Merci, monsieur le président, madame et messieurs les parlementaires. Je salue les femmes qui sont présentes.
Je suis très heureuse d'être ici ce matin. En premier lieu, je veux vous remercier de m'avoir aimablement invitée à participer à la réunion de ce comité permanent. Comme vous l'avez dit, monsieur le président, je m'appelle Louise Champoux-Paillé. Je suis économiste de formation, je détiens une maîtrise en administration des affaires et je suis une administratrice de sociétés certifiée.
Depuis près de 30 ans, je travaille dans le milieu des services financiers: banques, compagnies d'assurances et courtiers en valeurs mobilières. De 1998 à 2004, j'ai été présidente du Bureau des services financiers du Québec, un organisme de réglementation qui encadre les représentants en assurances de personnes, en assurances de dommages, en planification financière et en fonds communs de placement.
À titre d'administratrice, je siège à quelques conseils d'administration, notamment à celui du MÉDAC, où je suis responsable de la coordination des campagnes de propositions d'actionnaires et de la réalisation d'études portant sur l'éthique financière et fiduciaire, la rémunération des hauts dirigeants des institutions financières, la présence des femmes au sein des conseils d'administration et les tendances en gouvernance, tant au Canada qu'aux États-Unis et en Europe.

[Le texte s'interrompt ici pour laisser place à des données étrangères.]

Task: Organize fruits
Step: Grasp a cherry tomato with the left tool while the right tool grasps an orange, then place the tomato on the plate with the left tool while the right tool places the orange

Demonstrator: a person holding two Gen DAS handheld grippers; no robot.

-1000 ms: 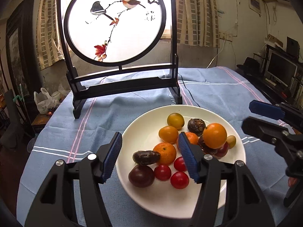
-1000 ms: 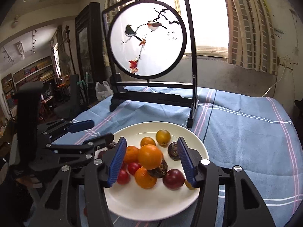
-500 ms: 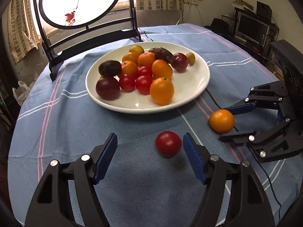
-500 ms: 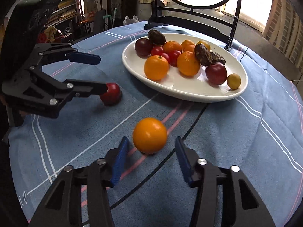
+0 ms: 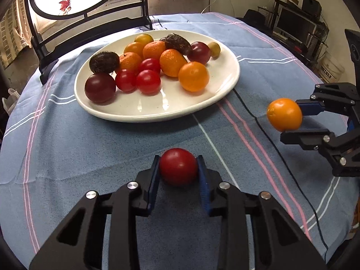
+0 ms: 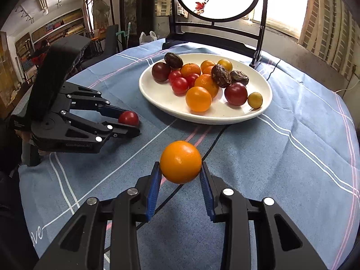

Permettez-moi maintenant de vous dire quelques mots sur le MÉDAC, le Mouvement d’éducation et de défense des actionnaires. Fondé en 1995 par Yves Michaud, le MÉDAC est un organisme sans but lucratif. Il est présidé par Claude Béland, anciennement président du Mouvement Desjardins, et est administré par un conseil d'administration composé de huit autres personnes.
Concrètement, nous réalisons notre mission de défense des actionnaires en déposant annuellement des propositions auprès des entreprises canadiennes, propositions portant essentiellement sur la saine gouvernance. Depuis notre création, nous avons déposé plus de 60 propositions d’actionnaires auprès d’une douzaine de grandes entreprises canadiennes, ce qui fait du MÉDAC l’organisme québécois et canadien le plus actif dans le milieu. Près de 50 p. 100 de l’ensemble des propositions déposées au Canada au cours des 20 dernières années l’ont été par le MÉDAC.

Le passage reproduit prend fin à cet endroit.